▶ _What you should do_: Below are records; reproduce exactly the lines from the one that has "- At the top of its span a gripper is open" through the one that has "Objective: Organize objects", ends included, and nothing more.

Records from a data source:
*** Begin section ***
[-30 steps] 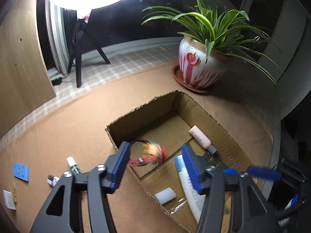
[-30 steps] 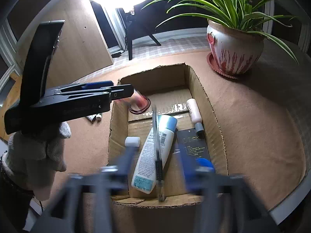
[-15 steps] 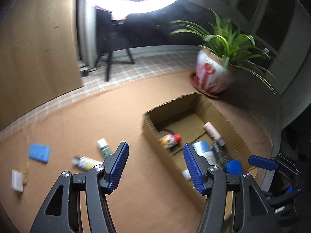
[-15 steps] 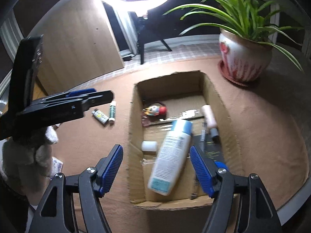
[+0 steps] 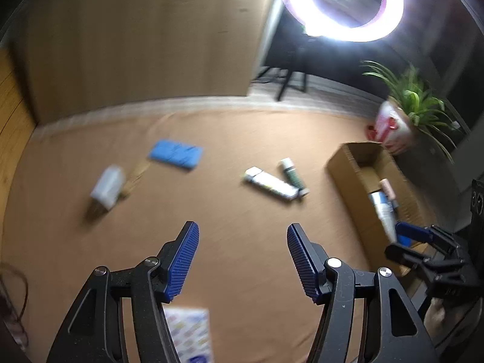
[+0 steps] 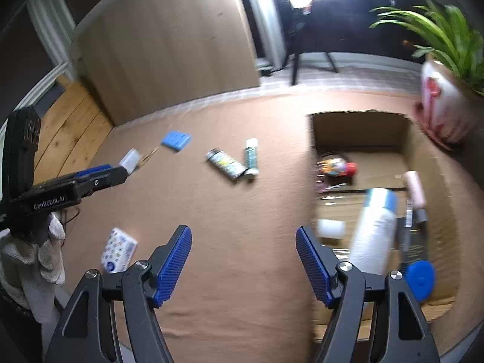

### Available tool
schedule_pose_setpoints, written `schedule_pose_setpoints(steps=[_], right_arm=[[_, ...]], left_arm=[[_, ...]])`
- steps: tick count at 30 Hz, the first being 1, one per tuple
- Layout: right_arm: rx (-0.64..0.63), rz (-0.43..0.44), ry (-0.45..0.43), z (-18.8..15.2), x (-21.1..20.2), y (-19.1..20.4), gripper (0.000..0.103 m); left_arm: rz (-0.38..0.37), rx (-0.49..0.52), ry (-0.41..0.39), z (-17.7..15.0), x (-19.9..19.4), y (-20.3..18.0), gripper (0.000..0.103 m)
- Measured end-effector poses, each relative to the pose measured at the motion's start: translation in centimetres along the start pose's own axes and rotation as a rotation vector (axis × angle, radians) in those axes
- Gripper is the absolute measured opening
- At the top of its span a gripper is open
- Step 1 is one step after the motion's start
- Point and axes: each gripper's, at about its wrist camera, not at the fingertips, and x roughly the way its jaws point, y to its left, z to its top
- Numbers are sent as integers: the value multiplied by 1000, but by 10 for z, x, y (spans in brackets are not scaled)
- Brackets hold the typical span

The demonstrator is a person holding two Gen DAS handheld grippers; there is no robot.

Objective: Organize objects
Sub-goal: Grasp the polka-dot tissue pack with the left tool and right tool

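Both grippers have swung away from the box [image 6: 360,130] toward the loose items on the desk [image 5: 230,230]. Left gripper [image 5: 242,260] and right gripper [image 6: 242,263] hang with fingers wide and empty. Next, probably centre the two tubes [image 5: 272,181], lying side by side near the box, and pinch one across its width.

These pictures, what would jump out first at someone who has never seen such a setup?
Probably the glaring ring light at the top of both views. Next, the open cardboard box at the right of the brown mat, with a white and blue bottle and a colourful toy inside. Then the blue-padded left gripper and right gripper, both open and empty, above loose items such as two tubes lying side by side.
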Motion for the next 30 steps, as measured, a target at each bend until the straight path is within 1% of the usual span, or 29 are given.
schedule_pose_setpoints(steps=[4, 8, 11, 13, 16, 19, 22, 28, 30], right_arm=[[8, 68, 56, 2, 15, 18, 68], [58, 156, 143, 0, 38, 34, 68], [77, 210, 205, -5, 57, 48, 68], [73, 232, 235, -7, 67, 58, 68], [59, 270, 278, -13, 82, 75, 66], [43, 303, 318, -18, 95, 93, 62], [36, 322, 349, -20, 106, 106, 55], [40, 334, 393, -19, 123, 116, 52], [35, 324, 407, -18, 129, 117, 48]], left_arm=[[10, -78, 14, -29, -13, 43, 64], [29, -133, 54, -60, -16, 77, 64], [-7, -179, 89, -82, -14, 96, 64], [-44, -213, 104, -96, -13, 104, 64], [-97, -238, 122, -112, -9, 107, 63], [-120, -223, 148, -121, -2, 100, 63], [-152, -229, 164, -123, 9, 92, 63], [-190, -245, 178, -123, 22, 79, 63], [-197, -237, 184, -120, 27, 72, 63]])
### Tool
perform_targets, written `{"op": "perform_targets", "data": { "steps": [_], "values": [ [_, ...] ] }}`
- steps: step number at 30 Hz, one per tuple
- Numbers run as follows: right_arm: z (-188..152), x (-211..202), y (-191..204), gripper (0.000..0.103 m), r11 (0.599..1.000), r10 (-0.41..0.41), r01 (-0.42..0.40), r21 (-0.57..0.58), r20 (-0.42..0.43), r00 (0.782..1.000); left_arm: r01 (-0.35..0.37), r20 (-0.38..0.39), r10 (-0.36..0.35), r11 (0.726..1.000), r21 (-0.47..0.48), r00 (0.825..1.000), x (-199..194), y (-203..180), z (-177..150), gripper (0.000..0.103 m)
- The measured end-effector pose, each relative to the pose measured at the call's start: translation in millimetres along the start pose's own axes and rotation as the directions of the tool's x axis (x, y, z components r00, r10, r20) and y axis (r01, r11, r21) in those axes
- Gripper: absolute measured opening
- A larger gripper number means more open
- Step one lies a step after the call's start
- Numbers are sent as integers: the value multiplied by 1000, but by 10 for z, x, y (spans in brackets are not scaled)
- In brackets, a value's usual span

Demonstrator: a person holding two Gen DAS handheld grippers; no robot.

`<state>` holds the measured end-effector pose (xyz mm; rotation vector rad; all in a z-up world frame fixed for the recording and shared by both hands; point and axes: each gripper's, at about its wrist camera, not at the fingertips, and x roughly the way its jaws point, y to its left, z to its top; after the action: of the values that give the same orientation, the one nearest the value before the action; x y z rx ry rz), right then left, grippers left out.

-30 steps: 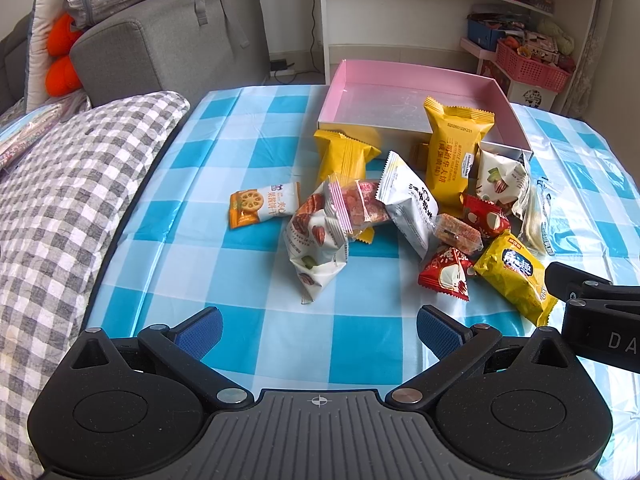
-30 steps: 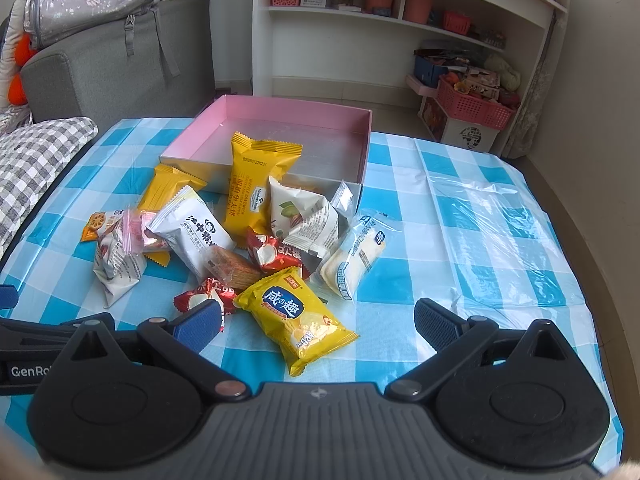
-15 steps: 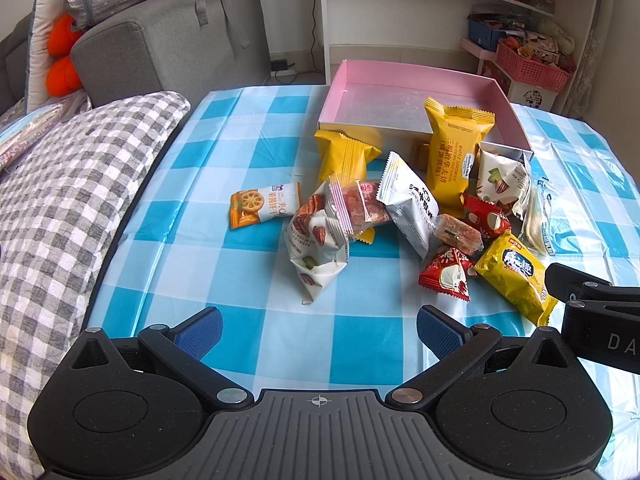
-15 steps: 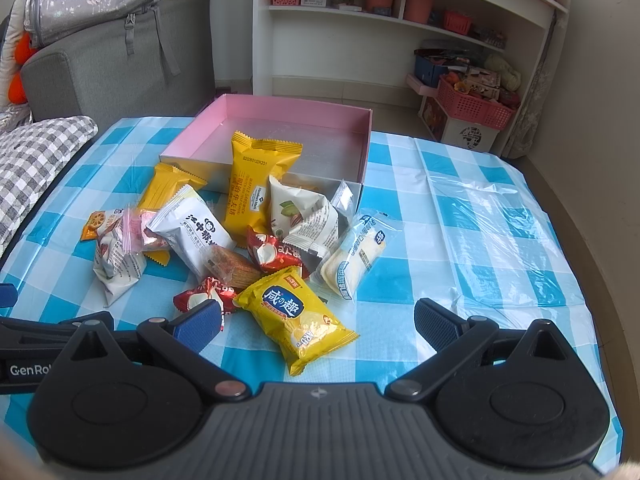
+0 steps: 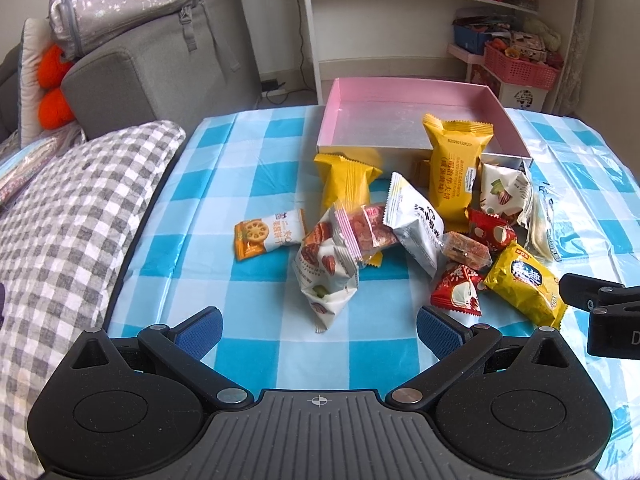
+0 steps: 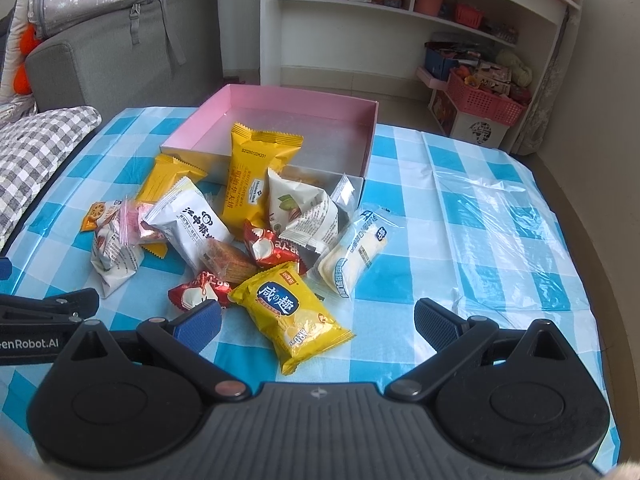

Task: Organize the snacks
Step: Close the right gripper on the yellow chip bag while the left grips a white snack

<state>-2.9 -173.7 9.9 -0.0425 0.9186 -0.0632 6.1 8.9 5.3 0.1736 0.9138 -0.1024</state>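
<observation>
Nothing has moved since before: we hold both left tongs (image 5: 319,326) and right tongs (image 6: 318,322) spread wide, empty, near the snack pile (image 5: 404,232) lying before the pink box (image 5: 408,92) on the tabletop (image 5: 248,160).

A table is covered by a blue-and-white checked cloth (image 5: 256,160). A grey sofa (image 5: 160,64) is set behind it, and a white shelving unit (image 6: 400,20) is placed against the wall. A pink basket (image 6: 484,100) is seen beside it.
</observation>
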Motion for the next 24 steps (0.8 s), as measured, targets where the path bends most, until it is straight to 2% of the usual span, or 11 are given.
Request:
{"op": "perform_targets", "data": {
  "steps": [3, 7, 10, 14, 17, 20, 24],
  "values": [
    [31, 39, -55, 103, 999, 34, -35, -20, -8, 999, 31, 35, -33, 997, 65, 999, 29, 17, 41, 103],
    [87, 115, -136, 103, 997, 77, -77, -28, -6, 997, 90, 31, -95, 987, 130, 995, 136, 62, 140, 103],
    [92, 180, -179, 103, 993, 104, -105, -52, -13, 994, 82, 18, -84, 990, 117, 996, 221, 155, 184, 103],
    [76, 250, -193, 103, 985, 149, -150, -84, -26, 989, 124, -17, -124, 990, 73, 992, 365, 313, 208, 101],
    [55, 336, -188, 103, 978, 195, -198, -72, -42, 980, 177, -13, -177, 982, 68, 984, 444, 362, 192, 97],
    [11, 438, -143, 103, 968, 232, -238, -74, -83, 969, 220, -17, -220, 969, 112, 975, 568, 362, 153, 90],
    [-55, 510, -59, 100, 962, 236, -248, -117, -108, 966, 247, -4, -249, 961, 122, 969, 660, 393, 117, 81]
  ]
}}
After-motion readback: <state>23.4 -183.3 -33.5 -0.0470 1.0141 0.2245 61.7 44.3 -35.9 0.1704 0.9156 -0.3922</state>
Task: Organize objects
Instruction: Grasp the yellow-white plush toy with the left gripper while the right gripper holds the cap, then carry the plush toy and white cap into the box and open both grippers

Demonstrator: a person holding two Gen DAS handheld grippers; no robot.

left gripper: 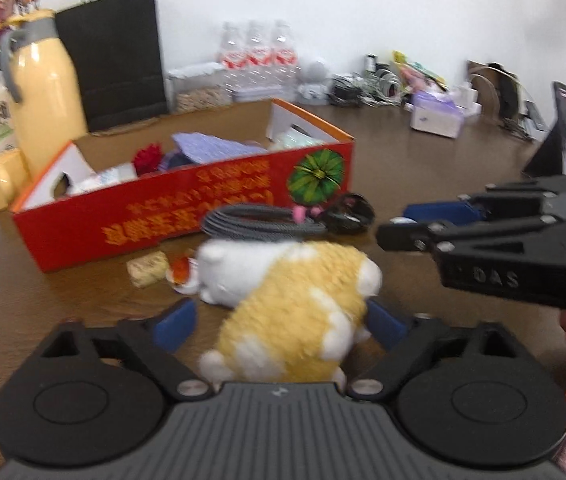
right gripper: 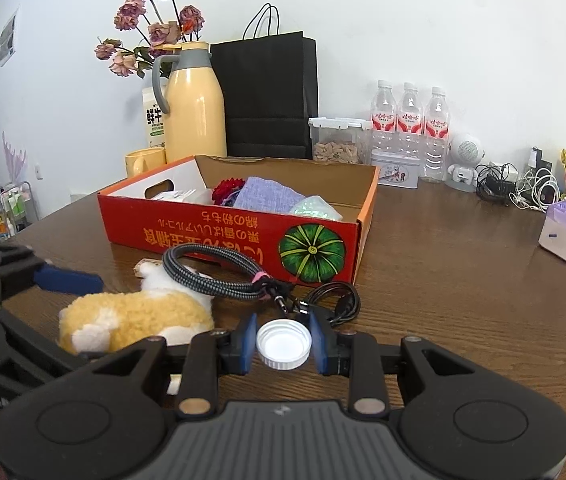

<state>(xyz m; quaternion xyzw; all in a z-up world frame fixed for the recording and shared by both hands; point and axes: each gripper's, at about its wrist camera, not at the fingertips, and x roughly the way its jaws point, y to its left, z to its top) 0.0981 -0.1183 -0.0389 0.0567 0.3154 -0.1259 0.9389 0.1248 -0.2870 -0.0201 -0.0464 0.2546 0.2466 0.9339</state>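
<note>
Desk (right gripper: 443, 280), brown: plush toy (left gripper: 291, 312), judged soft and light, straddled unpinched by left hand-held gripper (left gripper: 279, 322); white cap (right gripper: 283, 343) clamped in right hand-held gripper (right gripper: 283, 344), box (right gripper: 243, 236) at 12 o'clock.

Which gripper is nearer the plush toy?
Left. The left gripper straddles the plush toy, fingers on either side. The right gripper, holding a white cap, sits beside it.

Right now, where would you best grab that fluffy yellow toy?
Across the plush toy's plump yellow middle, coming from its rear end, where the left gripper already straddles it. It lies on its side lengthwise, so the soft body fits between the jaws.
</note>
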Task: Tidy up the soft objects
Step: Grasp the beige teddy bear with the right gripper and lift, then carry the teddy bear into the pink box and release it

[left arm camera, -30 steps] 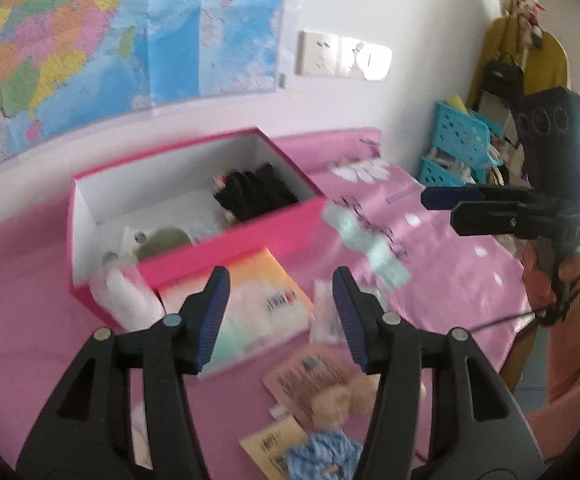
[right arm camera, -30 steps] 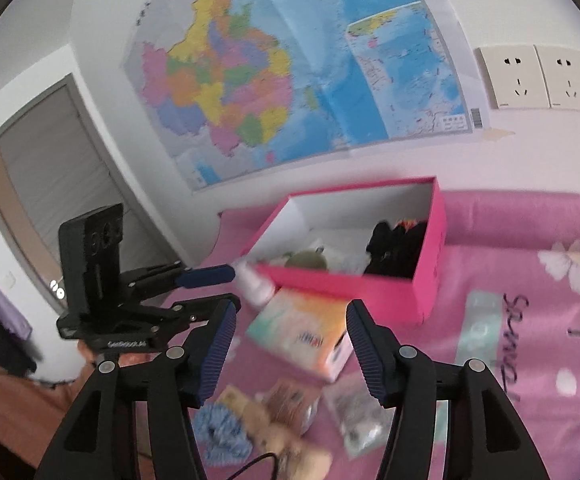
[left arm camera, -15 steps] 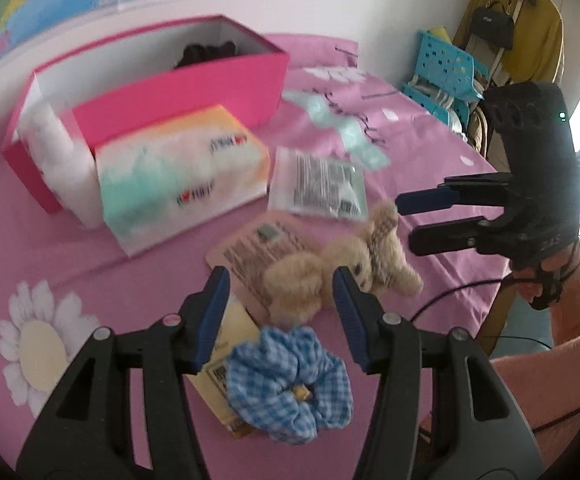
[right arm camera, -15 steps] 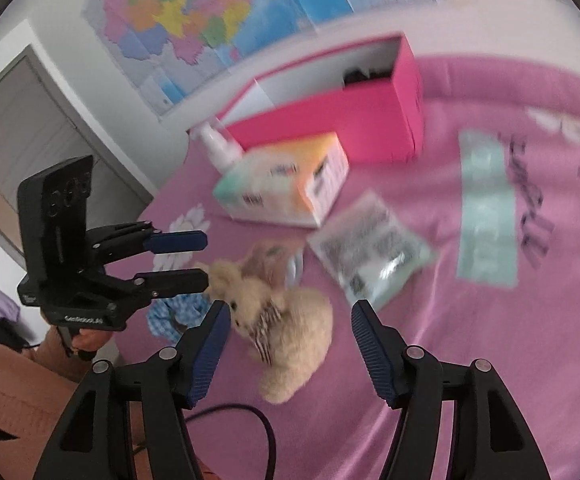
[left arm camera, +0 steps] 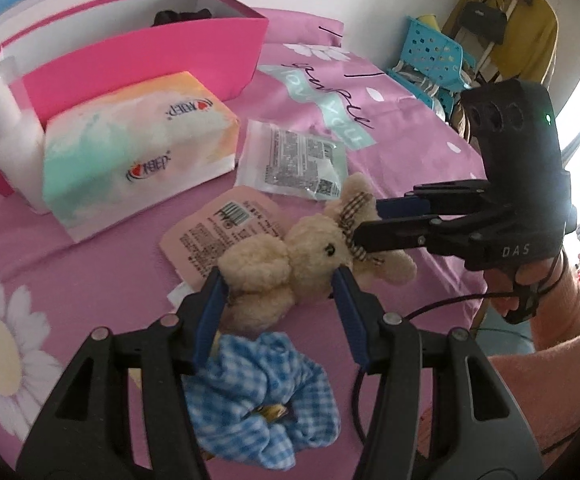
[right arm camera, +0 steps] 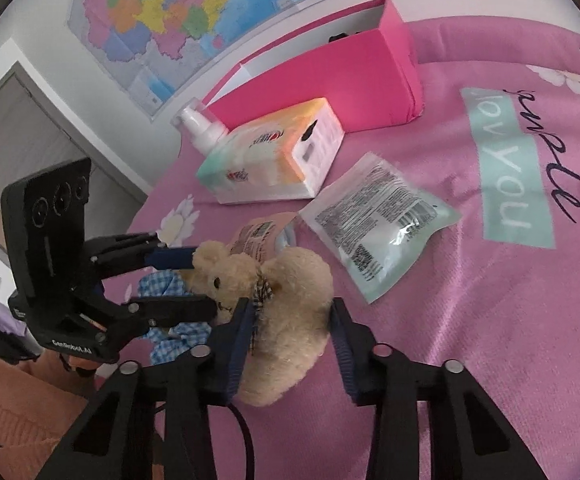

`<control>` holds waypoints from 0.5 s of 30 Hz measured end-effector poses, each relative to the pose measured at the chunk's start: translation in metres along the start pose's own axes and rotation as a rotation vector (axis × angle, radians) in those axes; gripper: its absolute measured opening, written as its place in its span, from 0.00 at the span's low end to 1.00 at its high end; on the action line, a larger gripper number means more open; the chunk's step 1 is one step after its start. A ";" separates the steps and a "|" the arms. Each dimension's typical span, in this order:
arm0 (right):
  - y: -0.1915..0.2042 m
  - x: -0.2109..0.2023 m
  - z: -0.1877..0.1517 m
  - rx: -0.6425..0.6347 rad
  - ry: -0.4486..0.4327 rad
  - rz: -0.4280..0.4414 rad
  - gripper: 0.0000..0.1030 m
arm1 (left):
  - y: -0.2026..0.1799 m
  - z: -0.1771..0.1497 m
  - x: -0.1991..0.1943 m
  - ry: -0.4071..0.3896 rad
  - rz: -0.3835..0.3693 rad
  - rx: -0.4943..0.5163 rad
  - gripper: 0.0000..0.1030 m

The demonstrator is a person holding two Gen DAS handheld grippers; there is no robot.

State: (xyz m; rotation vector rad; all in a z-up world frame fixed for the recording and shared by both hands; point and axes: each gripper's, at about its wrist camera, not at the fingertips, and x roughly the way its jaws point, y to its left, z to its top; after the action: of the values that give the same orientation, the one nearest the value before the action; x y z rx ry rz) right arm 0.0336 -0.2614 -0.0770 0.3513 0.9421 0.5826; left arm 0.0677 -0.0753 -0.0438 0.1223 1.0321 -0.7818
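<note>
A beige teddy bear (left arm camera: 290, 264) lies on the pink tablecloth; it also shows in the right wrist view (right arm camera: 290, 300). My left gripper (left arm camera: 278, 280) is open with its fingers on either side of the bear's body. My right gripper (right arm camera: 290, 308) is open around the bear's other end. A blue gingham scrunchie (left arm camera: 258, 396) lies just in front of the left gripper. A pink open box (left arm camera: 150, 52) holds something black at the back.
A tissue pack (left arm camera: 138, 144) sits before the box. A clear packet (left arm camera: 294, 160) and a pink card (left arm camera: 218, 236) lie beside the bear. A white pump bottle (right arm camera: 202, 128) stands left of the tissue pack. Blue baskets (left arm camera: 434, 56) stand off the table.
Both grippers have come down and forward from near the box to the bear, and now straddle it from opposite sides. Both stay open.
</note>
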 end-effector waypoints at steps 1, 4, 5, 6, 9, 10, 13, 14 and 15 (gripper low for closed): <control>-0.002 -0.001 0.000 0.005 -0.006 0.004 0.30 | 0.001 0.001 0.001 0.001 -0.010 -0.009 0.54; -0.003 -0.008 0.001 0.014 -0.029 0.014 0.26 | 0.003 0.002 -0.001 -0.011 -0.027 -0.027 0.54; -0.003 -0.011 0.003 0.015 -0.037 0.016 0.25 | 0.004 0.003 -0.002 -0.016 -0.033 -0.033 0.54; -0.004 -0.013 0.004 0.016 -0.043 0.023 0.24 | 0.004 0.005 -0.004 -0.024 -0.038 -0.038 0.54; -0.001 -0.018 0.010 0.010 -0.060 0.042 0.23 | 0.004 0.010 -0.014 -0.057 -0.034 -0.040 0.53; 0.001 -0.019 0.012 0.004 -0.065 0.044 0.22 | 0.004 0.012 -0.016 -0.066 -0.031 -0.043 0.53; 0.007 -0.022 0.022 -0.010 -0.082 0.053 0.23 | 0.005 0.021 -0.029 -0.103 -0.022 -0.043 0.53; 0.010 -0.025 0.027 -0.021 -0.094 0.055 0.22 | 0.005 0.024 -0.033 -0.118 -0.015 -0.042 0.53; 0.012 -0.026 0.031 -0.029 -0.101 0.059 0.22 | 0.005 0.029 -0.038 -0.134 -0.007 -0.041 0.53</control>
State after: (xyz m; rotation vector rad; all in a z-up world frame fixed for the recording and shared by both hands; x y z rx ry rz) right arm 0.0439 -0.2683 -0.0371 0.3801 0.8274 0.6263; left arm 0.0813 -0.0640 0.0010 0.0307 0.9211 -0.7646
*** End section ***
▶ _Answer section_:
- At the top of its span a gripper is open
- Step 1 is one step after the motion's start
- Point and axes: each gripper's, at about its wrist camera, not at the fingertips, and x roughly the way its jaws point, y to its left, z to its top
- Numbers are sent as integers: the value multiplied by 1000, but by 10 for z, x, y (spans in brackets are not scaled)
- Brackets hold the typical span

The demonstrator is a person holding two Gen DAS handheld grippers; there is no robot.

Objective: Organize objects

What the exercise required is now done.